La embajada de Israel va por la tercera nominación en apenas 18 meses de gobierno después de que dejaron sin efecto el nombramiento de una embajadora de carrera, como muchas otras embajadoras de carrera que están en puestos menores, como siempre, por mucho que hagan celebraciones de género cada marzo o noviembre. Priman los intereses particulares, antes que los institucionales.

Hay que recordar también que hubo buenas noticias en el frente externo este año. El éxito de conseguir vacunas contra el COVID-19 y completar la vacunación a principios de este año, el retorno de estudiantes de Ucrania, la presidencia de la Comunidad Andina, el asiento en el Consejo de Seguridad de la ONU se debe a la existencia de un cuerpo diplomático organizado y con mística.

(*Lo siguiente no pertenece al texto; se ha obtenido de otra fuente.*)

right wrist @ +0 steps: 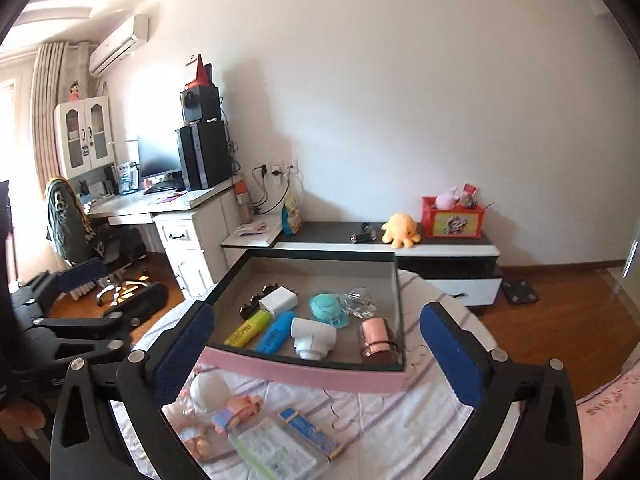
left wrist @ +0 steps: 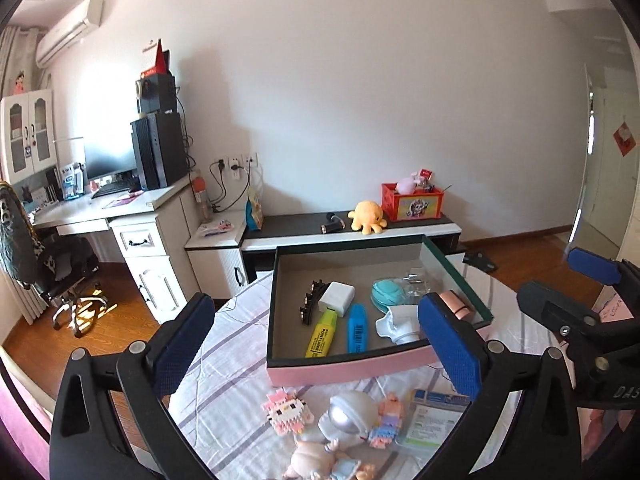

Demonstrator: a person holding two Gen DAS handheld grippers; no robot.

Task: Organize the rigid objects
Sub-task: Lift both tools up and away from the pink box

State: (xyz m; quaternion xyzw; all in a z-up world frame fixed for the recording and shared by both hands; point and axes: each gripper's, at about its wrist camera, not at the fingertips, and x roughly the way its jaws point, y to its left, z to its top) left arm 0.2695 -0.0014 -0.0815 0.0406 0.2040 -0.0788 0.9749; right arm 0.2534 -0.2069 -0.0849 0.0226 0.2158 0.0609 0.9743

Fue saludable también que el gobierno sea firme en su decisión de no otorgar salvoconductos a personas acusadas por casos de corrupción o de delitos comunes que nada tienen que ver ni con el espíritu, ni con el contexto en el que se negoció la convención sobre asilo diplomático y claramente, ha sido y será abusada en una región que ha recreado escenarios de Guerra Fría, cada vez que hay cambios de gobierno. Al menos el Canciller ha durado todo el año, dada la volatilidad de los gabinetes de Guillermo Lasso.

Grace Jaramillo es PhD en Ciencias Políticas y Relaciones Internacionales por Queen’s University. Profesora adjunta en la Universidad de British Columbia, Canadá.